WHAT TO PRODUCE
Extract all lines in the data that contain the word "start".

_ _ _ _ _

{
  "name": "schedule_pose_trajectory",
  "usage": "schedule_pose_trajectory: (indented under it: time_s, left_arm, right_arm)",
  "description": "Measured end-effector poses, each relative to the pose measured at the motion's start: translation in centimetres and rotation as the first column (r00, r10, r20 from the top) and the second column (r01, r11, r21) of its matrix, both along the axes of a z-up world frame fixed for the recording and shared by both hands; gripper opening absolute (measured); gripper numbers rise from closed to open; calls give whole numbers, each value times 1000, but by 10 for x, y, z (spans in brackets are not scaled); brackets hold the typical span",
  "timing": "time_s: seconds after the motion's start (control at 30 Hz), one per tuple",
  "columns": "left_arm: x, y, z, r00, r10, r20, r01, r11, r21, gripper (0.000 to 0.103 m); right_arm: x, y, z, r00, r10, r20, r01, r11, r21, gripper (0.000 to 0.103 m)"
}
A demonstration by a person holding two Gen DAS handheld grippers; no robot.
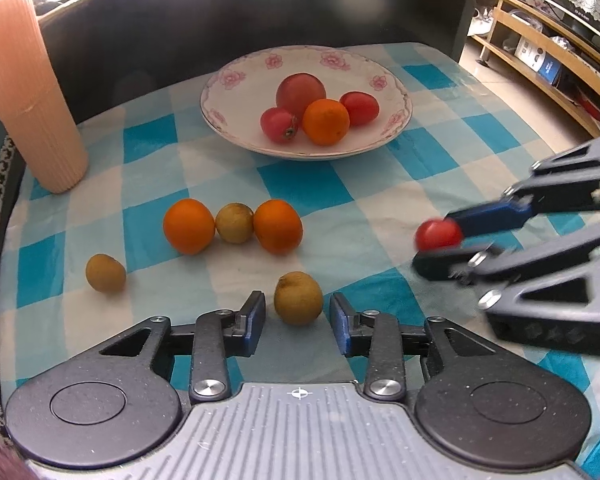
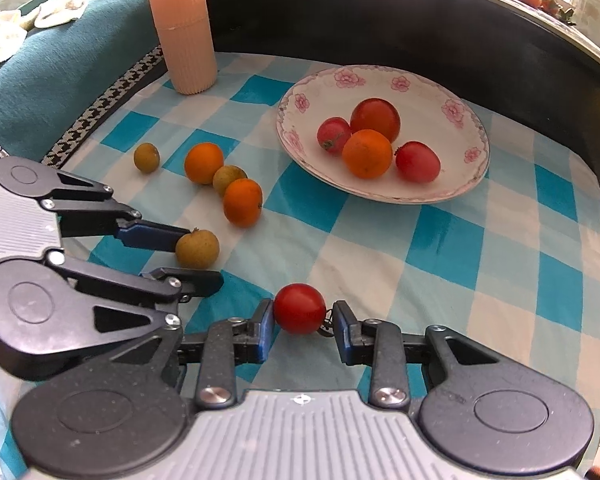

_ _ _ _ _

WRITTEN RESPONSE
  "description": "Measured end-effector poses, each relative to the pose measured at the motion's start: translation in centimetres and rotation as the first column (r00, r10, r20 from the top) and the second column (r01, r11, r21) of its matrix, both along the axes of a z-up world frame fixed for the recording and shared by both hands; gripper opening absolute (measured); gripper numbers rise from closed to open; calls give whole numbers, each value times 1000, but by 10 for x, y, z (spans in brackets are not scaled); brackets hold the typical span",
  "timing": "time_s: seconds after the motion's start (control at 30 Hz), one per tuple",

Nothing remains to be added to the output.